Italian Jewish Art
Beauty, elegance and astounding attention to detail combine to form a magical synergy that imbues Jewish objects made in Italy. The Jewish tradition of enhancing a commandment by using especially beautiful objects reached its peak in Italy, where artistic values, an aesthetic sense and technical skill in art were widespread and better developed than elsewhere. Italian Jews managed to put the greatest achievements of Italian art at the service of their faith and tradition, joining the material side of artifacts with the most spiritual aspirations.
Although there has been a Jewish presence in Italy for more than 2000 years, the period from the Renaissance to the Risorgimento (fifteenth to nineteenth centuries) was a time of especially intense Jewish artistic activity, supported by wealthy patrons and marked by the production of ceremonial objects of extraordinary artistic value.
The Jews of Italy were part of the spirit of Italian art. They used the typical stylistic motifs of their times to decorate sacred objects and everyday utensils. Italian Jewish art is a unique blend of contemporary artistic modes and Jewish content.
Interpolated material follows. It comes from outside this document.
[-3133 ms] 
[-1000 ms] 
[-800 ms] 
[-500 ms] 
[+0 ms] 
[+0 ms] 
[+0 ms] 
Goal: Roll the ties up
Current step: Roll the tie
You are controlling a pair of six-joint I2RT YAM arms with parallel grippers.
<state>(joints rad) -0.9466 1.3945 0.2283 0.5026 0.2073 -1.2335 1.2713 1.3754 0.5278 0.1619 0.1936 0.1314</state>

The cosmopolitan character of the Jewish communities in Italy was dominated by the Italian style, although different groups (Italian, Sephardic, Levantine, and Ashkenazi) continued to prefer certain types of objects or decorations.
The permanent exhibit, Made in Italy: the Material Side of Spiritual Objects is arranged according to materials and techniques: ornate metalwork in the first room, textiles in the second, carved wooden furniture in the third, and hand-decorated parchments in the fourth.